French director Leos Carax (Holy Motors, 2012) has staged a new film—a comical, magical, rollicking, sprawling rock opera—chosen as the opening night feature at Cannes 2021. 

Annette, written by American pop duo Sparks (Ron & Russell Mael), offers sharp twists amidst a comedy of egos in meta mode. “Henry McHenry” (Adam Driver) is an entertainer—two-thirds stand-up comic and one-third performance artist. “Ann Desfranoux” (Marion Cotillard) is a fast-rising star of world-class opera. They meet in a heady whirlwind of paparazzi and favorable reviews. Youthful, successful, and accelerated, they’re soon married. Baby Annette arrives. Now parents, Henry and Ann begin to change in strange ways. The father, in particular, seems to lose his footing.
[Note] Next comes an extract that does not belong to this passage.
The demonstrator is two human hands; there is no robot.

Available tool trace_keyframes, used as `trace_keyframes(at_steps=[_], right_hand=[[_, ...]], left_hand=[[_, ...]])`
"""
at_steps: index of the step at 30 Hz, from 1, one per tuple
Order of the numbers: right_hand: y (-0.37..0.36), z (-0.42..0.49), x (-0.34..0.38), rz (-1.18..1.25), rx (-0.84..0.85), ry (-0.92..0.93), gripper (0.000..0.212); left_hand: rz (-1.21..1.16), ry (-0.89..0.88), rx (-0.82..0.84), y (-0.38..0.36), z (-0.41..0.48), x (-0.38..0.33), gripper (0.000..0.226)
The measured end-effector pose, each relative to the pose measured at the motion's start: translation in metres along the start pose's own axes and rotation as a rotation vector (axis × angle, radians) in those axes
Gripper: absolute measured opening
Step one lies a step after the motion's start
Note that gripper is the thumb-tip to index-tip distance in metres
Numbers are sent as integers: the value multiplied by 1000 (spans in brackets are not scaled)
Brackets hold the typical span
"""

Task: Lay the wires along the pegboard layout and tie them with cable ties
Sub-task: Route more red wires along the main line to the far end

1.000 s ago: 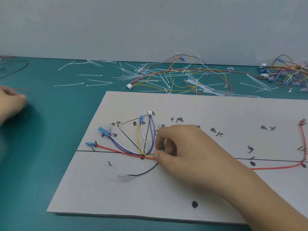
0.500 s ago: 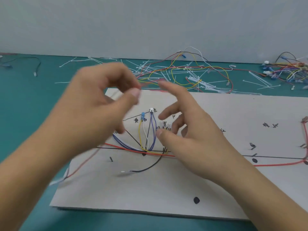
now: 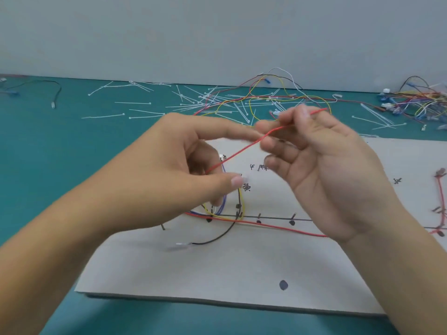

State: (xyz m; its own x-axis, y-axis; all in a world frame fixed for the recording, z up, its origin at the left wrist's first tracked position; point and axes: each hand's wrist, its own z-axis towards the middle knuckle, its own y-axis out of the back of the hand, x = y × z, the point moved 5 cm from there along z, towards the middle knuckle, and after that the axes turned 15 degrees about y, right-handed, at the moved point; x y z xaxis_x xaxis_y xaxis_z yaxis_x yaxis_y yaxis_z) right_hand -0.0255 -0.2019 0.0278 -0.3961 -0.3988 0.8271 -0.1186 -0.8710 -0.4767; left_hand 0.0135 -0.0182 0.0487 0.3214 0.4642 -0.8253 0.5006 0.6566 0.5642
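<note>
The right hand (image 3: 326,160) pinches a thin red wire (image 3: 242,151) between thumb and fingertips. The left hand (image 3: 174,165) has index and thumb apart, and the wire's lower end vanishes among its curled fingers, seemingly gripped there. The wire runs taut between both hands, above the flat pale board (image 3: 242,262). Best to keep it straight and lower it beside the laid wires (image 3: 217,213) under the left hand. It looks smooth and flexible. Stiff white cable ties (image 3: 135,116) lie beyond the hands on the table (image 3: 48,153).
</note>
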Motion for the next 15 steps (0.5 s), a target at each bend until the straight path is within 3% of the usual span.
trace_keyframes(at_steps=[3,6,12,15], right_hand=[[20,9,17,-22,-180,97,24],[29,12,30,-111,-231,119,23],[20,-14,54,-218,-1,282,17],[12,-28,61,-243,115,321,20]], left_hand=[[74,28,-90,15,-3,21,15],[-31,47,-162,32,-12,40,22],[-129,33,-373,64,-13,51,51],[-220,61,-357,68,-4,57,54]])
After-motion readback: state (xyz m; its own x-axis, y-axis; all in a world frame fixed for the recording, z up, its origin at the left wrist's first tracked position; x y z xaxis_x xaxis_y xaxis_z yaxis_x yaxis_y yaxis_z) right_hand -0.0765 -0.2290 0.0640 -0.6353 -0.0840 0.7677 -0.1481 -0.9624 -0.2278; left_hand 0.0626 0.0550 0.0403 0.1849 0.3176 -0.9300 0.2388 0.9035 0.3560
His grasp on morality loosens. 

Director Carax is a master of perspective—of camera, yes, but also of dialogue—moving quickly from first person to second to third. The benefit therefrom is a pleasantly jumbled feel that amplifies Henry’s stream-of-consciousness self-absorption particularly well. Perhaps flowing from the fact that Henry and Ann both perform on stage to live audiences, compositions and staging throughout evoke live theater; an off-Broadway musical, one might say. Carax keeps the story moving along quickly, without sacrificing detail, insight, or mood. 
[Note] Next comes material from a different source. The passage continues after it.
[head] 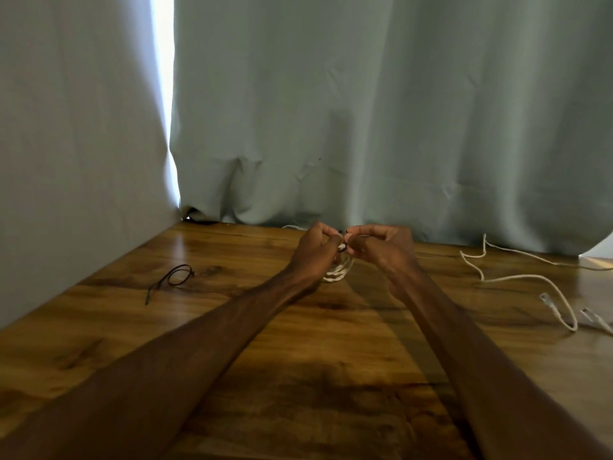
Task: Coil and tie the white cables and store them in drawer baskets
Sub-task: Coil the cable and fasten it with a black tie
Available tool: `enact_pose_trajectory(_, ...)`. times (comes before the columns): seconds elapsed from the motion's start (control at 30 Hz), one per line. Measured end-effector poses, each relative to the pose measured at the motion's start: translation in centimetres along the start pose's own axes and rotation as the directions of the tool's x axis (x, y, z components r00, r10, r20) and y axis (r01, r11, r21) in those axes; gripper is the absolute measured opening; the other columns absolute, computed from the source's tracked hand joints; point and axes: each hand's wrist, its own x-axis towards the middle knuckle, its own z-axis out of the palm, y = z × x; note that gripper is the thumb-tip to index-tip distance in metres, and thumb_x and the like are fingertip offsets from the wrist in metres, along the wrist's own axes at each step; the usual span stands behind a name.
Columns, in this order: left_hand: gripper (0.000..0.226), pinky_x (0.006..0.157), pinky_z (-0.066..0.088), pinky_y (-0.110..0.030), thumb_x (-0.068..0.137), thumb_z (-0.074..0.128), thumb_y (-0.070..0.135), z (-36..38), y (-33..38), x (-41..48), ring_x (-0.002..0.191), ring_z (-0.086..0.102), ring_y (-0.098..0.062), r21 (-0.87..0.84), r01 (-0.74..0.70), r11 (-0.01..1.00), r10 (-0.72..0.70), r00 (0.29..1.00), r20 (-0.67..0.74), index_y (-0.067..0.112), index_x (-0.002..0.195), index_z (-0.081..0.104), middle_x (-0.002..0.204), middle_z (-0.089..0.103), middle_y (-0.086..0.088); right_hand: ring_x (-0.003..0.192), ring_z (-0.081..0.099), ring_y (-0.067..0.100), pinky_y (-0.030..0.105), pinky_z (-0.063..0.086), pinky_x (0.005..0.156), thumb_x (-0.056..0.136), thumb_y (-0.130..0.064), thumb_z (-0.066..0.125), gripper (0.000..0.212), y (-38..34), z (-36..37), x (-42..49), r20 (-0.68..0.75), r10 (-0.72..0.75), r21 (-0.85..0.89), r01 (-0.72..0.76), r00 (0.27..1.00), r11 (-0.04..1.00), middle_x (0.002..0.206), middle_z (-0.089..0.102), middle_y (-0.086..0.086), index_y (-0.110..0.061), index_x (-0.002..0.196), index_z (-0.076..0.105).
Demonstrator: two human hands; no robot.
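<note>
Curtain point(365, 111) is hanging behind a wooden table point(99, 327). At mid-frame, the left hand point(313, 249) and right hand point(381, 249) are meeting fingertip to fingertip, each pinching the black tie point(342, 248). The coil point(336, 272) is hanging just below, between them. A loose cable point(517, 277) is lying at right, nearer the right hand, and a spare tie point(175, 277) at left.

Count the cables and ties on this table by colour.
White cables: 2 (coiled white cable gripped by the left hand; loose white cable lying at right)
Black ties: 2 (thin black tie on the coil, pinched by the right hand; looped black tie lying on the wooden table)
Total: 4
</note>
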Motion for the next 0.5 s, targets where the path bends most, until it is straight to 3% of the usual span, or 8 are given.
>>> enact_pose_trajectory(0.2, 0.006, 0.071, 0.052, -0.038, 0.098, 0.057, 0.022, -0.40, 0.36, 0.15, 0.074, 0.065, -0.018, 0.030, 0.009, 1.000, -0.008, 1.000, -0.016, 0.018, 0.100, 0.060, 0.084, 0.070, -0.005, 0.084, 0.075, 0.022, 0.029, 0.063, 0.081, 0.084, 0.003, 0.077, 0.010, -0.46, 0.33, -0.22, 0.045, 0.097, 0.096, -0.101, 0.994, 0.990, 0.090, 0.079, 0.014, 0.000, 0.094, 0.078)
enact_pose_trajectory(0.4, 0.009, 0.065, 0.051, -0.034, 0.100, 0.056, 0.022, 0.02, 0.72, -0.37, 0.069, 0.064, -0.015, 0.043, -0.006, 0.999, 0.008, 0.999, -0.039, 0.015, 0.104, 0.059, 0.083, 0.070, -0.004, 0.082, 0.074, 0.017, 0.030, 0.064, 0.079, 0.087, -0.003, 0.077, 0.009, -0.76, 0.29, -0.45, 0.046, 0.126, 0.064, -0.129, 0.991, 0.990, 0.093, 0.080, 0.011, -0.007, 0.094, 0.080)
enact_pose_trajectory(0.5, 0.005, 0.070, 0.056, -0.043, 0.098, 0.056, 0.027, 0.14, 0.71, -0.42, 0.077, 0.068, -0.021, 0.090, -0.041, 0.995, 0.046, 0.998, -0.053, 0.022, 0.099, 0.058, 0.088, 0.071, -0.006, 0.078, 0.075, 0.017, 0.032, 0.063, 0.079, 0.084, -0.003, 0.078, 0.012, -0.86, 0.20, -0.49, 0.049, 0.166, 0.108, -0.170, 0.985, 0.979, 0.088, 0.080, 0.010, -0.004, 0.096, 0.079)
Both lead actors perform phenomenally, but Cotillard’s skills are subtler. Driver’s Henry is the tour-de-force of his career. As the arrogant comedian losing his marbles on stage, Driver single-handedly performs an argument between Henry and his wife. It’s a magnificent feat of acting, alternating between the overflowing emotions of the two characters. 
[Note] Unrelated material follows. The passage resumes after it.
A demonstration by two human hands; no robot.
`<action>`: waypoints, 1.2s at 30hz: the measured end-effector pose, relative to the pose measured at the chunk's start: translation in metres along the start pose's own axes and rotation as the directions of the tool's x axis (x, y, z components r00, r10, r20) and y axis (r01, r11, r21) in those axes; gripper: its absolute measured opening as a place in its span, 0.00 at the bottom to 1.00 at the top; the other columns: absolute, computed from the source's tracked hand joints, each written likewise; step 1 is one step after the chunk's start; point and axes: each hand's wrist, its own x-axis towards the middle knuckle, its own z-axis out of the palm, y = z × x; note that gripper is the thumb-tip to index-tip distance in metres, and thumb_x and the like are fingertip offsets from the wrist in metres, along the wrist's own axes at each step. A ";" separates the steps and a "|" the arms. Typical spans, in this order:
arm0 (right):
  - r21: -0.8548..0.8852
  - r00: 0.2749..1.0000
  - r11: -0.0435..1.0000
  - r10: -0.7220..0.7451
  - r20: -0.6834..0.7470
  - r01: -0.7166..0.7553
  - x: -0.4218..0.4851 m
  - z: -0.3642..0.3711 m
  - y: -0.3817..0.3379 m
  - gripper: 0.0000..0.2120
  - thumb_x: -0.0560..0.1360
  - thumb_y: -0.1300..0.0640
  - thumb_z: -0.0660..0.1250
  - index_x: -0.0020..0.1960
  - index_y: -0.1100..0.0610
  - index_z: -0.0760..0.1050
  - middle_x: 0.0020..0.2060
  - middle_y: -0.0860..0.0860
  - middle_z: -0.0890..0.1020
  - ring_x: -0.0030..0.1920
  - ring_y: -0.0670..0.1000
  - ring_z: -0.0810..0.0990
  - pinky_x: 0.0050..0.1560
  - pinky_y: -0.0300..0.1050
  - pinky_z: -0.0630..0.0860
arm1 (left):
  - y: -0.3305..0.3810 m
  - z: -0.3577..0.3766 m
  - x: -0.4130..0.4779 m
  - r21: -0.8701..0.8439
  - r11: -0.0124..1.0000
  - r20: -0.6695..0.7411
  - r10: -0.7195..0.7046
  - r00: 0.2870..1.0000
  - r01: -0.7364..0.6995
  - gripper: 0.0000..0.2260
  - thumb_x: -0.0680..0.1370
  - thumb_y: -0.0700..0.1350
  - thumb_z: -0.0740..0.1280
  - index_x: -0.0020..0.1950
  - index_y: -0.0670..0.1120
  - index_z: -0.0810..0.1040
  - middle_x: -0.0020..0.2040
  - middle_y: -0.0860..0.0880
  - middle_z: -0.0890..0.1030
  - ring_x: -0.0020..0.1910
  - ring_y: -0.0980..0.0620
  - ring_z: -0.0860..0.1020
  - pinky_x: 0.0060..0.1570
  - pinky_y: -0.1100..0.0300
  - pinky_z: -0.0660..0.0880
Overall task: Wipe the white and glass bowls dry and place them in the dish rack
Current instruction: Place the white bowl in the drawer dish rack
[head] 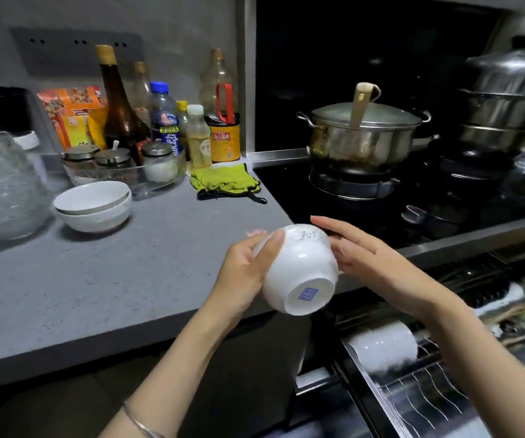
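White bowl (299, 267) between left hand (248, 267), curled round it, and flat right hand (365, 260).

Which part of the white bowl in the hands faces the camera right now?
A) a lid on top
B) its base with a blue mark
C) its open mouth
B: the white bowl is tipped so that its foot ring and blue mark face the camera. The left hand grips it and the right hand touches its side.
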 end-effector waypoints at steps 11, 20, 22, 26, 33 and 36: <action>0.203 0.944 0.933 0.320 -0.084 -0.299 -0.113 -0.118 0.078 0.34 0.59 0.48 0.82 0.60 0.59 0.76 0.54 0.58 0.82 0.53 0.53 0.81 0.50 0.42 0.77 | -0.092 0.151 0.023 0.042 0.993 0.447 -0.120 0.886 0.113 0.22 0.77 0.56 0.62 0.46 0.36 0.80 0.36 0.47 0.80 0.34 0.56 0.76 0.34 0.67 0.71; 0.243 0.761 0.840 0.543 -0.355 -0.486 -0.150 -0.200 0.150 0.22 0.64 0.56 0.77 0.57 0.57 0.80 0.53 0.55 0.83 0.54 0.53 0.82 0.58 0.46 0.77 | -0.228 0.223 0.047 0.547 0.836 0.510 -0.370 0.777 0.039 0.20 0.82 0.58 0.54 0.71 0.52 0.69 0.69 0.53 0.73 0.68 0.54 0.70 0.65 0.62 0.62; 0.251 0.693 0.817 0.575 -0.435 -0.520 -0.148 -0.211 0.168 0.10 0.72 0.57 0.73 0.53 0.55 0.82 0.49 0.52 0.84 0.50 0.50 0.82 0.54 0.41 0.77 | -0.255 0.228 0.047 0.702 0.701 0.528 -0.393 0.753 -0.127 0.26 0.82 0.57 0.54 0.78 0.50 0.56 0.77 0.51 0.61 0.75 0.53 0.60 0.70 0.63 0.55; 0.253 0.543 0.747 0.634 -0.551 -0.615 -0.136 -0.231 0.207 0.05 0.78 0.55 0.65 0.48 0.51 0.80 0.46 0.48 0.83 0.45 0.46 0.79 0.45 0.39 0.76 | -0.299 0.241 0.047 0.813 0.487 0.552 -0.469 0.689 -0.320 0.33 0.81 0.61 0.52 0.79 0.47 0.44 0.80 0.50 0.47 0.78 0.52 0.46 0.75 0.53 0.44; 0.368 0.310 0.614 0.723 -0.617 -0.698 -0.105 -0.258 0.280 0.15 0.77 0.49 0.65 0.57 0.58 0.77 0.53 0.56 0.81 0.52 0.56 0.78 0.52 0.51 0.77 | -0.339 0.253 0.050 0.829 0.386 0.551 -0.440 0.709 -0.405 0.41 0.75 0.71 0.45 0.79 0.47 0.41 0.80 0.51 0.42 0.78 0.52 0.46 0.74 0.54 0.42; 0.470 0.258 0.579 0.770 -0.584 -0.666 -0.091 -0.261 0.299 0.12 0.77 0.51 0.67 0.55 0.58 0.76 0.55 0.57 0.79 0.53 0.58 0.77 0.45 0.49 0.77 | -0.342 0.248 0.047 0.803 0.371 0.589 -0.376 0.716 -0.466 0.46 0.67 0.73 0.36 0.79 0.48 0.40 0.80 0.52 0.42 0.78 0.55 0.45 0.74 0.56 0.41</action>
Ultimately, the film satisfies in myriad ways, not the least of which are Sparks’ clever lyrics and catchy music. Annette is also a cautionary tale for young lovers who might beget a child only to treat her/him/them as a marionette. The turpentine tears will flow, as Saint Geppetto is my witness. 

the international CRITIQUE rating:

Rating: 4 out of 5.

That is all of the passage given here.